“Bees have human souls” intones Ambrose Doddington in this delightfully batty season 22 opener. It’s a much delayed premiere in the UK as the episode was shot two years ago and first shown elsewhere in late 2019. Quite why ITV have held onto it this long is a mystery that John Barnaby should perhaps investigate but at least the channel have given it a decent Sunday 8pm slot. We’re in the village of Granville Norton one of those very Midsomer places filled with suspicion and eccentric behaviour. Barnaby and Winter are initially called in when Doddington’s beloved beehives are ransacked and some of their inhabitants stolen but soon there is a local victim who appears to have been stung to death. It is fair to say that if you do not much care for bees this is not the episode for you especially that first death which must rank as one of the more gruesome in the show’s canon of murders. What makes the episode work so well is the cast who appear to be engaged in something of a melodrama competition with highly entertaining results.

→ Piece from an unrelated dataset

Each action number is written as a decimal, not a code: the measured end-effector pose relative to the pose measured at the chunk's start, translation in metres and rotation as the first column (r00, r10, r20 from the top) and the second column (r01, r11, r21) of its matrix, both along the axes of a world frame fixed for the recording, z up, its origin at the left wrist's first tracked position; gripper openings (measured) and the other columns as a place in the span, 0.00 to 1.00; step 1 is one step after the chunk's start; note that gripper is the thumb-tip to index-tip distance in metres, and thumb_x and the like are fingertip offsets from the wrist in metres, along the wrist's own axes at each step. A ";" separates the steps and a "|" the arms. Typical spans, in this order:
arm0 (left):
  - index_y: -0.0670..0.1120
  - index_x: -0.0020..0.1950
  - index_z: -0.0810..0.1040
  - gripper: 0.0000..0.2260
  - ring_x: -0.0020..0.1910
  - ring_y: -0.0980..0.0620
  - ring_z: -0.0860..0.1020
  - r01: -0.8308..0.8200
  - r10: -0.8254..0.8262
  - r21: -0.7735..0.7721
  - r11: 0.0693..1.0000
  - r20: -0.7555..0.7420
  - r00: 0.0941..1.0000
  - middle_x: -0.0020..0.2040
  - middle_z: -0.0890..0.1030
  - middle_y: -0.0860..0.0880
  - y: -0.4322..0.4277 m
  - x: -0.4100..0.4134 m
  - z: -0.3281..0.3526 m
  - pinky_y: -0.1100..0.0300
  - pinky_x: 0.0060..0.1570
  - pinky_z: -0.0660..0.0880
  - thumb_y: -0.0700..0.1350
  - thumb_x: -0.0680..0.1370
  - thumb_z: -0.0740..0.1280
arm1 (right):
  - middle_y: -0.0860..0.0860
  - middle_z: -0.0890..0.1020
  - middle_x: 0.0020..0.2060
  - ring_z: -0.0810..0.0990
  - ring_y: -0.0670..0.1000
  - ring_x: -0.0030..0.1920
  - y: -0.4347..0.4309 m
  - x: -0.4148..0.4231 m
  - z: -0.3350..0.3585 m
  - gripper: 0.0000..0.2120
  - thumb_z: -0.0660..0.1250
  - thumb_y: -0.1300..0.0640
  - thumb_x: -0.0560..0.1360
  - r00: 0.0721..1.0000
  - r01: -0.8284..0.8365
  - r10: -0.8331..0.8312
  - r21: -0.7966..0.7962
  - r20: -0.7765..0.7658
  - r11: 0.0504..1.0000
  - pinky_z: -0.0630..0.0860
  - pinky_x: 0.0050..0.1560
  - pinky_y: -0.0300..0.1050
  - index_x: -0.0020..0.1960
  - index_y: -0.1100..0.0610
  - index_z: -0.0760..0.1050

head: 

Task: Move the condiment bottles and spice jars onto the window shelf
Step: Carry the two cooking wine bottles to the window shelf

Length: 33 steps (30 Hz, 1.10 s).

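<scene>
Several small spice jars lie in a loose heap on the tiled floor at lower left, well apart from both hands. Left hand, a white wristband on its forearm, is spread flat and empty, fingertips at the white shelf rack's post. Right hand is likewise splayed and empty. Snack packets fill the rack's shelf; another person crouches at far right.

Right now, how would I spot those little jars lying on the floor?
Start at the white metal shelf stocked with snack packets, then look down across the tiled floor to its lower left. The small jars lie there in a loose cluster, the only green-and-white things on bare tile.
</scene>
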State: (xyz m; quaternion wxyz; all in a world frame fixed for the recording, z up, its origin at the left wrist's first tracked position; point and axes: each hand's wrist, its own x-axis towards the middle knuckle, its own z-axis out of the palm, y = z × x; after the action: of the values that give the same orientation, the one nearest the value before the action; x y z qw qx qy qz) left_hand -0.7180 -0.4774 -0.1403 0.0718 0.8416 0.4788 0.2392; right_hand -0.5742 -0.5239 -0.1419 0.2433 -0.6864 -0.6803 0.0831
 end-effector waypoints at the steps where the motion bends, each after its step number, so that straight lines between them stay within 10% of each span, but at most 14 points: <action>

Doddington is played by Griff Rhys Jones who really ought to do more acting; these days he seems to mostly do presenting. He is tremendous here, often armed with an amber tipped staff he is like the High Priest of bees with whom the character claims he can communicate. He even places black drapes over the hives declaring that the bees are in mourning. The actor gives the role serious gravitas as if he’s doing Shakepeare and it works a treat. Matching him is Derek Griffiths, a world away from the amiable tv presenter I recall from old children’s programmes. He plays Rev Brookthorpe and adds to the fine tradition of troubled priests that have graced the series over the years. All fire and brimstone he even gets a scene where he has to throw “heathens” out of the church though they are actually a Yoga class! Imogen Stubbs threatens to out do them both in a riotous scene where Tamara Doddington is threatening someone with hot wax. There are also sterling contributions to the theatrical air from Wendy Peters, by turns sour and menacing as wronged cleaner Lynda Babbage and Jacquetta May as the babbling, Shakespeare quoting dementia sufferer Melissa Doddington.
I’ve not seen a lot of recent episodes so perhaps I’m missing something but DS Winter seems to be used simply for exposition and lacks the little quirks that made some of his predecessors more interesting. This is a fairly low key episode for Neil Dudgeon and the sub plot of his reluctance to exercise seems to be getting used too often.
Bees of course thrive in the bright summer which is not really the milieu
best suited for Midsomer’s murders so director Matt Carter makes a horror
costume out of the traditional beekeeper’s outfit. That large mask and white
suit rear into view out of nowhere behind a victim like some sort of alien, a
really effective unsettling device. He also makes sure to focus on the many
examples of honeycomb designs that appear whether an aerial shot of Doddington’s
maze or a company logo. As for the murders they are shot with chilling attention- one character ends up inside a human Roman candle which we're informed was one of nero's favourite execution methods!
The world of bees is also threaded well through the narrative by writer Julia Gilbert who utilises comparisons between bees and humans as well as having characters offer various true bee facts. Thankfully she doesn’t overload the dialogue with puns choosing to deploy that arsenal in one amusing scene featuring Fleur Perkins, surely the most entertaining pathologist any series has had! Sometimes though all this attention to detail flatters to deceive as the main storyline is a little derivative of previous episodes and too often relies on chance or handily placed clues to move things forward. The identity of the killer is unlikely to be guessed by a first time watch but when it comes it is a slightly underwhelming reveal though you have to admit it is in the bonkers atmosphere established to that point. Also I found another late reveal concerning Doddington somewhat contradicted his clearly madcap persona though perhaps that is the point.
`The Sting of Death` feels more traditional and is all the better for it combining a visual flair with some expansive acting you’d normally only expect at the theatre. Hopefully ITV won’t leave future episodes simmering for quite so long before showing them.